**PROBLEM TO WORK ON**
Skip the pictures. Transcribe exactly the lines from the line containing "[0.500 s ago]" to the end of the listing.
+ + + + +
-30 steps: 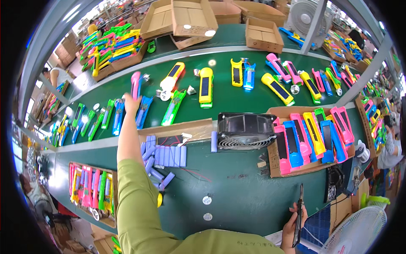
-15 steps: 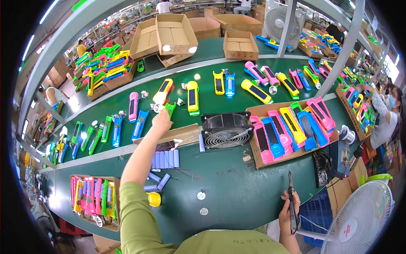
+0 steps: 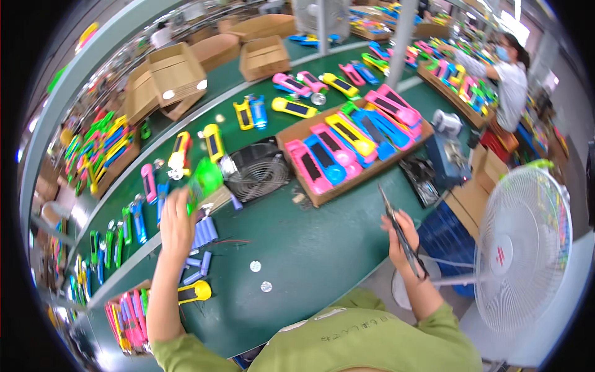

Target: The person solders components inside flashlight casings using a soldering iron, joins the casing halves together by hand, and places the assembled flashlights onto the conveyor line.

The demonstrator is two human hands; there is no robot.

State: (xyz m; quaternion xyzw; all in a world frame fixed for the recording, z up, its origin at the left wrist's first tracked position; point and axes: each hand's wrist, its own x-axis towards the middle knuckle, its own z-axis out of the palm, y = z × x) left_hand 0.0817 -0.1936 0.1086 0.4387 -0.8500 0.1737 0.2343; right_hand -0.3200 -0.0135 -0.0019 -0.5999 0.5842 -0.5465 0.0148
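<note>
My left hand (image 3: 178, 224) is raised at the left over the near edge of the conveyor belt, its fingers closed on a green plastic lamp housing (image 3: 206, 177). The housing is smeared by motion, and its wide end points up and to the right. At the right, my right hand (image 3: 401, 234) grips a soldering iron (image 3: 400, 228), its thin tip pointing up and away from me. Purple cylindrical battery cells (image 3: 205, 232) lie on the table just right of my left wrist. A yellow lamp part (image 3: 195, 291) rests beside my left forearm.
A black fan (image 3: 257, 170) stands behind the bench. Next to it is a cardboard box (image 3: 322, 197) of pink, blue and yellow housings. More housings line the green belt (image 3: 229, 139). A white fan (image 3: 524, 248) stands at the right; a co-worker (image 3: 511, 80) is beyond.
My left hand has lifted the green housing off the belt and drawn it back toward me. My view has turned right. The soldering iron stays in my right hand.
</note>
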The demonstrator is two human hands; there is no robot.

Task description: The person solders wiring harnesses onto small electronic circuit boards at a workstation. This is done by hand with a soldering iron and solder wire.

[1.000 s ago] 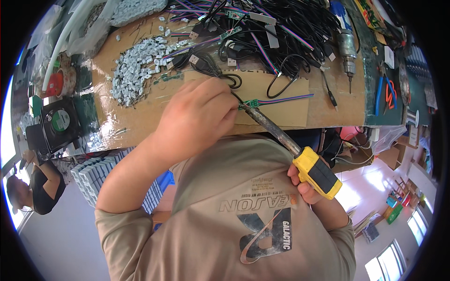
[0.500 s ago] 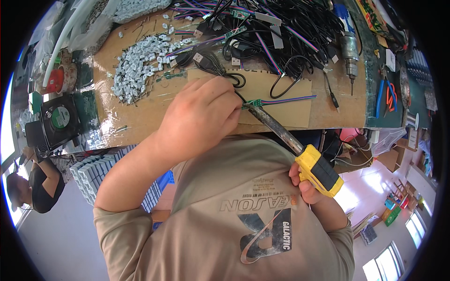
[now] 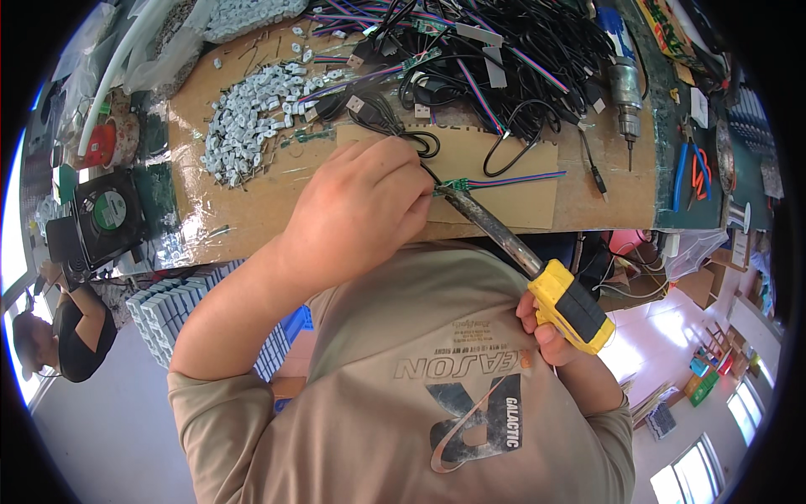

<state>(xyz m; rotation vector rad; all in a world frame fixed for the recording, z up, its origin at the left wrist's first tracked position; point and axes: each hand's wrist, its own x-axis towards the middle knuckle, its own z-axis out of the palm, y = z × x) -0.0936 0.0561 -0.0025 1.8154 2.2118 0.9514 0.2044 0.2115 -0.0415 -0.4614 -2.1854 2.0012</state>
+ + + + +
**RESPONSE AREA**
[0.500 s ago] 
[now] 

<state>(xyz m; rotation vector rad; all in a world frame fixed for the recording, z up, its origin at the left wrist's first tracked position; point and axes: each hand's wrist, its own x-axis towards the middle knuckle, its own z-axis out of the palm, y = z × x) -0.0936 0.0561 -0.0025 1.8154 2.2118 0.9514 0.2044 0.2115 -0.0415 -0.4614 -2.1854 2.0012</state>

The work on this exercise has been finished.